#### [Your instructions]
Print the data that follows, exactly and completely.

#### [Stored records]
***

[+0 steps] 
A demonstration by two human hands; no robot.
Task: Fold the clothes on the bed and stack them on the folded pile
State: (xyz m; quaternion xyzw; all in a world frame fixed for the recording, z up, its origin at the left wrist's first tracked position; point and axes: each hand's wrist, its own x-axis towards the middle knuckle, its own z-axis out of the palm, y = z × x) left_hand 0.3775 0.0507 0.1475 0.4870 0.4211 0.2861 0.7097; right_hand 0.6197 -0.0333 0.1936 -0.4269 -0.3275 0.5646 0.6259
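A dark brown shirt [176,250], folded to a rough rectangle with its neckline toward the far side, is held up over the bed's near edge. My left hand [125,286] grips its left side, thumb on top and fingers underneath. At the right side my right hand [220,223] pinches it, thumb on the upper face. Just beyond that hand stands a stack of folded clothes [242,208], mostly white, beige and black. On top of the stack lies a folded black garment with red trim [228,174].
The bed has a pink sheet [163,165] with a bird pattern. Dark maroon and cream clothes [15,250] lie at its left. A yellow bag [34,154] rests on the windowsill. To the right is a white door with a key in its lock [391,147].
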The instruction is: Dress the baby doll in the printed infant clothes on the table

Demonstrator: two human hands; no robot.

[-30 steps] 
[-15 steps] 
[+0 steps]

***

#### [Completed exercise]
[+0 steps] 
A demonstration by two human hands; no robot.
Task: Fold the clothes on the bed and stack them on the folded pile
State: (xyz m; quaternion xyzw; all in a world frame fixed for the recording, z up, its origin at the left wrist's first tracked position; point and axes: each hand's wrist, its own x-axis towards the middle knuckle, its own z-axis out of the palm, y = z × x) left_hand 0.3775 0.0507 0.1475 0.4870 0.4211 0.2861 0.7097; right_hand 0.6197 -0.0333 0.1936 -0.4269 -0.3275 0.5646 0.6259
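A dark brown shirt [176,250], folded to a rough rectangle with its neckline toward the far side, is held up over the bed's near edge. My left hand [125,286] grips its left side, thumb on top and fingers underneath. At the right side my right hand [220,223] pinches it, thumb on the upper face. Just beyond that hand stands a stack of folded clothes [242,208], mostly white, beige and black. On top of the stack lies a folded black garment with red trim [228,174].
The bed has a pink sheet [163,165] with a bird pattern. Dark maroon and cream clothes [15,250] lie at its left. A yellow bag [34,154] rests on the windowsill. To the right is a white door with a key in its lock [391,147].
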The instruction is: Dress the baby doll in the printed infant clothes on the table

Demonstrator: two human hands; no robot.

[-30 steps] 
[-15 steps] 
[+0 steps]

The response is finished.